Schalkes ehemaliger Manager Horst Heldt hat im Volkswagen Doppelpass deutliche Kritik an seinem Nachfolger Christian Heidel geübt.

Er nahm dabei den Transfer des 19-Jährigen Phil Neumann aufs Korn, der im Sommer zum FC Ingolstadt wechselt - für Heldt "alarmierend". Denn: "Dafür stand Schalke immer: einen jungen Spieler einzubauen. Ich finde, dass dadurch ein Stück weit die Identität verloren geht."

Der 47-Jährige führte aus: "Wenn ein junger Spieler keine Perspektive mehr bei Schalke sieht, finde ich das schade. Es war das Herzstück von Schalke, dass man Talente eingebaut hat."

Heldt preist Knappenschmiede

Schalkes Erfolg definiere sich auch durch die selbst ausgebildeten Spieler aus der Knappenschmiede: "Sie ist eine der besten Akademien, die es in Deutschland gibt. Wir haben viele Talente nach oben gebracht", erinnerte Heldt und reklamierte dies dadurch auch als sein Verdienst.

Heidel, seit Juni vergangenen Jahres im Amt, habe zudem finanziell bessere Voraussetzungen als er und keine Not, Spieler zu verkaufen. Heldt selbst ließ 2015 Julian Draxler für kolportierte 43 Millionen Euro zum VfL Wolfsburg und im Jahr darauf Leroy Sane für rund 50 Millionen zu Manchester City ziehen.

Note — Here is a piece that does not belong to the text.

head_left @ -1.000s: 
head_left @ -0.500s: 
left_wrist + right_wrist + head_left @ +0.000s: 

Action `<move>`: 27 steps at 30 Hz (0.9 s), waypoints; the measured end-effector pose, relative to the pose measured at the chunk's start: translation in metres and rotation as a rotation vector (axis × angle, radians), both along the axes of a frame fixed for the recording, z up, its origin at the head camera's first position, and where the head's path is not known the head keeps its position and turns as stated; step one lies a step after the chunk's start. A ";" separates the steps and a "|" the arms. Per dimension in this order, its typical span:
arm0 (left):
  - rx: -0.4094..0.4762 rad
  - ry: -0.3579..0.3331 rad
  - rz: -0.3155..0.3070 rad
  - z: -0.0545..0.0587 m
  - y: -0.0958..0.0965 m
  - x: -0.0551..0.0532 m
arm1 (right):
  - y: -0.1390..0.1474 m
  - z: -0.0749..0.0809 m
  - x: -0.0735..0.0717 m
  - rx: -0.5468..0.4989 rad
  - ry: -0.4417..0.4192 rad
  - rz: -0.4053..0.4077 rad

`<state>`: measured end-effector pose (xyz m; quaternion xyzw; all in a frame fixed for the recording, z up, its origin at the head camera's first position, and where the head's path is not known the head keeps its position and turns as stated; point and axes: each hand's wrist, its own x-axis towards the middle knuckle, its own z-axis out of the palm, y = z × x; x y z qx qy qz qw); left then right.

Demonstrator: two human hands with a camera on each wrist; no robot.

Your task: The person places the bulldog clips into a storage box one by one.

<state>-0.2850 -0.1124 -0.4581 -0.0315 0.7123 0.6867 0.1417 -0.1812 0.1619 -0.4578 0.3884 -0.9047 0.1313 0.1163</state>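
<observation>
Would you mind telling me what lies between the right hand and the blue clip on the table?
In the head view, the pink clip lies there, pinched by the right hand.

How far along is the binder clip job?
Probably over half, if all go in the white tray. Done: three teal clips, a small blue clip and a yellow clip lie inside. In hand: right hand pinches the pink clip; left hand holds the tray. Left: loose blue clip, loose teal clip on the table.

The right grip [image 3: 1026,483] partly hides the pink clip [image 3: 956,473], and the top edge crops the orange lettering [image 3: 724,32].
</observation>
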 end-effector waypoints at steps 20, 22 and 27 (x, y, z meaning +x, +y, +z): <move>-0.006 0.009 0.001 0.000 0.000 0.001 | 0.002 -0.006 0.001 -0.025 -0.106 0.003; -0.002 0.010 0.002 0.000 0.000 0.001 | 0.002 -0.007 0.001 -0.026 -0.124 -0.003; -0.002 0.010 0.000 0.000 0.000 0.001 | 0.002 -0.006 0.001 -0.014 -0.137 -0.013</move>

Sane und Draxler trugen zur Entschuldung bei

"Bei uns gab es 2010 einen klaren Auftrag. Wir hatten einen Schuldenstand von 215 Millionen Euro. Wir mussten den Verein entschulden", betonte Heldt.

Die Übergabe im Sommer habe reibungslos funktioniert: "Wir hatten uns mehrmals getroffen. Mit der Beendigung meiner Tätigkeit gab es aber keinen Kontakt mehr" - was Heldt auch nicht stört: "Er muss mich nicht anrufen. Ich komme zurecht."